We have assumed that all documents referenced below are the valid and binding obligations of and enforceable against the parties thereto. We have also assumed the authenticity of all documents submitted to us as originals, the genuineness of all signatures, the conformity to authentic original documents of all documents submitted to us as certified, conformed or photostatic copies, the legal capacity of all natural persons and, as to certificates of public officials, we have assumed the same to have been properly given and to be accurate.

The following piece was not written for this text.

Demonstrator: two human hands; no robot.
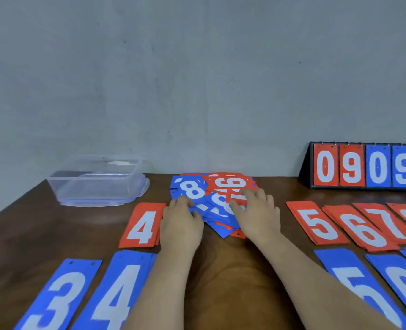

In connection with issuing this opinion, we have reviewed originals or copies of the following documents (the “Reference Documents”):

 

  (a) the Registration Statement;

 

  (b) the Prospectus;

 

  (c) The certified articles of organization or certificates of organization of the Specified Guarantors, as certified by the Secretary of State offices of the State of Tennessee and the State of Delaware, as applicable, as of a recent date;

 

  (d) The operating agreements of the Specified Guarantors;

 

  (e) The certificates signed by officers of CoreCivic and the Subsidiary Guarantors with respect to various factual matters;

 

  (f) The Indenture;

 

  (g) The certificates of good standing issued by the Secretary of State offices of the State of Tennessee and the State of Delaware for each of the Specified Guarantors, as applicable, dated as of a recent date; and

 

  (h) Such other documents we have deemed appropriate or necessary for issuance of this opinion.

Our opinion is rendered as of the date hereof, and we assume no obligation to advise you of any changes in the facts or law relating to the matters covered by this opinion that may hereafter come to our attention.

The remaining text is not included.